(What to work on): Every line of the material below should be copied exactly.

# # #

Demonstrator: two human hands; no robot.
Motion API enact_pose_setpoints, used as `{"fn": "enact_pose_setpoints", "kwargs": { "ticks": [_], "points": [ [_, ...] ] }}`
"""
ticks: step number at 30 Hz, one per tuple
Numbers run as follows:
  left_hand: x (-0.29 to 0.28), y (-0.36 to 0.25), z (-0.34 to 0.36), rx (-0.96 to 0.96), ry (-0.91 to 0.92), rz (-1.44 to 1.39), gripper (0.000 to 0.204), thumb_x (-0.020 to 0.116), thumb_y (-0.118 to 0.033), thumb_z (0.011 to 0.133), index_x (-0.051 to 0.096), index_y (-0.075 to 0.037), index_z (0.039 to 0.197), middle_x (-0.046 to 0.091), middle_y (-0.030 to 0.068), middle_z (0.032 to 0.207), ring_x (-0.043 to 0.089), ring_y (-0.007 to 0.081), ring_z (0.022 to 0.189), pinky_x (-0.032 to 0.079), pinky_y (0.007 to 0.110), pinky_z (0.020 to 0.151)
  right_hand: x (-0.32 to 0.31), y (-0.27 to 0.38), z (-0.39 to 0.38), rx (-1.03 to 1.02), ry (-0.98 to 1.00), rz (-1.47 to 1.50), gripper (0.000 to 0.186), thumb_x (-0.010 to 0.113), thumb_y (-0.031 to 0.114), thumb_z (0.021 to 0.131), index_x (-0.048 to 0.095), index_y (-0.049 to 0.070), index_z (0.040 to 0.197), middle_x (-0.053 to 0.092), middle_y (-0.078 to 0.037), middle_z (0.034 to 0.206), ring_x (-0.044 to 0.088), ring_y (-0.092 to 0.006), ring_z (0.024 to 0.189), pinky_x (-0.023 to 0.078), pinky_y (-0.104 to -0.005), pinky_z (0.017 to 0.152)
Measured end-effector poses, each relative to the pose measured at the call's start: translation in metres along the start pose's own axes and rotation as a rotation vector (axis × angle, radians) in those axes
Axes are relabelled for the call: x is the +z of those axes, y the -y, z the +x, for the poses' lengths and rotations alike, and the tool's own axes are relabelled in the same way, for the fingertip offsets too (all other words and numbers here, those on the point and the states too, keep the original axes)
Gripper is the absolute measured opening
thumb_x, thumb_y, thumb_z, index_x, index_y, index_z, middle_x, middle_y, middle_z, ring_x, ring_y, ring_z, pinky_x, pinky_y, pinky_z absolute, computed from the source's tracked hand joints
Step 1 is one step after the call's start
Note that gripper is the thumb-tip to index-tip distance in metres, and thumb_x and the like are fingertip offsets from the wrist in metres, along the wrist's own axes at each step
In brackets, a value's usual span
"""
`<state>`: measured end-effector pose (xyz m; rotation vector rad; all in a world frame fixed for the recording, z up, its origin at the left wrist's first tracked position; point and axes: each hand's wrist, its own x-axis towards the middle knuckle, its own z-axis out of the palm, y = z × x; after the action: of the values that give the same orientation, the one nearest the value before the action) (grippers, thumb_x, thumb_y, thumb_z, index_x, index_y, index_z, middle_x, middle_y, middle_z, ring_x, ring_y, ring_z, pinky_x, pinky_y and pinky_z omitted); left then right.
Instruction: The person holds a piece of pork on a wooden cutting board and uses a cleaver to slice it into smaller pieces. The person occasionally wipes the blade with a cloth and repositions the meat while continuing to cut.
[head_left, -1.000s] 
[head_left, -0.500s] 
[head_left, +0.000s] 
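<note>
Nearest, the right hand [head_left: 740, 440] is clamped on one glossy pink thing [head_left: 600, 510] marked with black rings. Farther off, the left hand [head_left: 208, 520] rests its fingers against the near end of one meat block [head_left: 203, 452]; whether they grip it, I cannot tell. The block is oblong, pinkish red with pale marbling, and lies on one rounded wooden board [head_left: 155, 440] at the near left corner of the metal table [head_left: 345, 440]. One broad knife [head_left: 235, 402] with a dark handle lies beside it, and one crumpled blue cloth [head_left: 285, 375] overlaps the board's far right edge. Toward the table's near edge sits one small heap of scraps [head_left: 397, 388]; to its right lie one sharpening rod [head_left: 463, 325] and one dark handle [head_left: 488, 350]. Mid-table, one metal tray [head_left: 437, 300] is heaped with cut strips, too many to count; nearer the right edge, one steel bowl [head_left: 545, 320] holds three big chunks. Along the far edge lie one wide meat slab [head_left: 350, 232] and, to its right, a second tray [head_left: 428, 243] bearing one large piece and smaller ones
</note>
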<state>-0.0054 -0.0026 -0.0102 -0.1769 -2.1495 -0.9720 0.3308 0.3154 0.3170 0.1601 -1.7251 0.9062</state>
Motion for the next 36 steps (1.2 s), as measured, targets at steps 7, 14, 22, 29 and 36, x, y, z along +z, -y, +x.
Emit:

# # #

(Exercise output):
Demonstrator: two human hands; no robot.
Motion API enact_pose_setpoints, used as `{"fn": "enact_pose_setpoints", "kwargs": { "ticks": [_], "points": [ [_, ...] ] }}`
"""
ticks: step number at 30 Hz, one per tuple
Numbers run as follows:
  left_hand: x (-0.29 to 0.28), y (-0.36 to 0.25), z (-0.34 to 0.36), rx (-0.96 to 0.96), ry (-0.91 to 0.92), rz (-1.44 to 1.39), gripper (0.000 to 0.204), thumb_x (-0.020 to 0.116), thumb_y (-0.118 to 0.033), thumb_z (0.011 to 0.133), index_x (-0.051 to 0.096), index_y (-0.075 to 0.037), index_z (0.039 to 0.197), middle_x (-0.046 to 0.091), middle_y (-0.030 to 0.068), middle_z (0.032 to 0.207), ring_x (-0.043 to 0.089), ring_y (-0.007 to 0.081), ring_z (0.022 to 0.189), pinky_x (-0.032 to 0.079), pinky_y (0.007 to 0.110), pinky_z (0.020 to 0.151)
  right_hand: x (-0.32 to 0.31), y (-0.27 to 0.38), z (-0.39 to 0.38), rx (-1.03 to 1.02), ry (-0.98 to 1.00), rz (-1.47 to 1.50), gripper (0.000 to 0.186), thumb_x (-0.010 to 0.113), thumb_y (-0.031 to 0.114), thumb_z (0.021 to 0.131), index_x (-0.048 to 0.095), index_y (-0.049 to 0.070), index_z (0.040 to 0.197), middle_x (-0.053 to 0.092), middle_y (-0.078 to 0.037), middle_z (0.034 to 0.206), ring_x (-0.044 to 0.088), ring_y (-0.092 to 0.006), ring_z (0.024 to 0.189), pinky_x (-0.023 to 0.078), pinky_y (-0.104 to -0.005), pinky_z (0.017 to 0.152)
Measured end-effector poses, each relative to the pose measured at the call's start: translation in metres along the start pose's own axes and rotation as a rotation vector (axis × angle, radians) in those axes
Axes are relabelled for the call: x is the +z of those axes, y the -y, z the +x, for the poses' lengths and rotations alike, and the tool's own axes are relabelled in the same way, for the fingertip offsets too (all other words and numbers here, those on the point and the states too, keep the original axes)
Gripper is the absolute measured opening
thumb_x, thumb_y, thumb_z, index_x, index_y, index_z, middle_x, middle_y, middle_z, ring_x, ring_y, ring_z, pinky_x, pinky_y, pinky_z absolute, computed from the source's tracked hand joints
Step 1 is one step after the call's start
Note that gripper is the thumb-tip to index-tip distance in metres, and thumb_x and the like are fingertip offsets from the wrist in metres, along the wrist's own axes at each step
In brackets, a value's usual span
"""
`<state>`: measured end-effector pose (xyz m; rotation vector rad; all in a world frame fixed for the recording, z up, its origin at the left wrist's first tracked position; point and axes: each hand's wrist, its own x-axis towards the middle knuckle, its own z-axis out of the palm, y = z × x; after the action: of the values that give the same orientation, the one nearest the value before the action) (grippers, thumb_x, thumb_y, thumb_z, index_x, index_y, index_z, middle_x, middle_y, middle_z, ring_x, ring_y, ring_z, pinky_x, pinky_y and pinky_z omitted); left then right.
Instruction: The person holds a piece of pork on a wooden cutting board and uses a cleaver to slice it into smaller pieces. The person occasionally wipes the blade with a cloth and repositions the meat while continuing to cut.
[head_left, -1.000s] 
[head_left, -0.500s] 
[head_left, +0.000s] 
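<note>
Nearest, the right hand [head_left: 740, 440] is clamped on one glossy pink thing [head_left: 600, 510] marked with black rings. Farther off, the left hand [head_left: 208, 520] rests its fingers against the near end of one meat block [head_left: 203, 452]; whether they grip it, I cannot tell. The block is oblong, pinkish red with pale marbling, and lies on one rounded wooden board [head_left: 155, 440] at the near left corner of the metal table [head_left: 345, 440]. One broad knife [head_left: 235, 402] with a dark handle lies beside it, and one crumpled blue cloth [head_left: 285, 375] overlaps the board's far right edge. Toward the table's near edge sits one small heap of scraps [head_left: 397, 388]; to its right lie one sharpening rod [head_left: 463, 325] and one dark handle [head_left: 488, 350]. Mid-table, one metal tray [head_left: 437, 300] is heaped with cut strips, too many to count; nearer the right edge, one steel bowl [head_left: 545, 320] holds three big chunks. Along the far edge lie one wide meat slab [head_left: 350, 232] and, to its right, a second tray [head_left: 428, 243] bearing one large piece and smaller ones
</note>
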<state>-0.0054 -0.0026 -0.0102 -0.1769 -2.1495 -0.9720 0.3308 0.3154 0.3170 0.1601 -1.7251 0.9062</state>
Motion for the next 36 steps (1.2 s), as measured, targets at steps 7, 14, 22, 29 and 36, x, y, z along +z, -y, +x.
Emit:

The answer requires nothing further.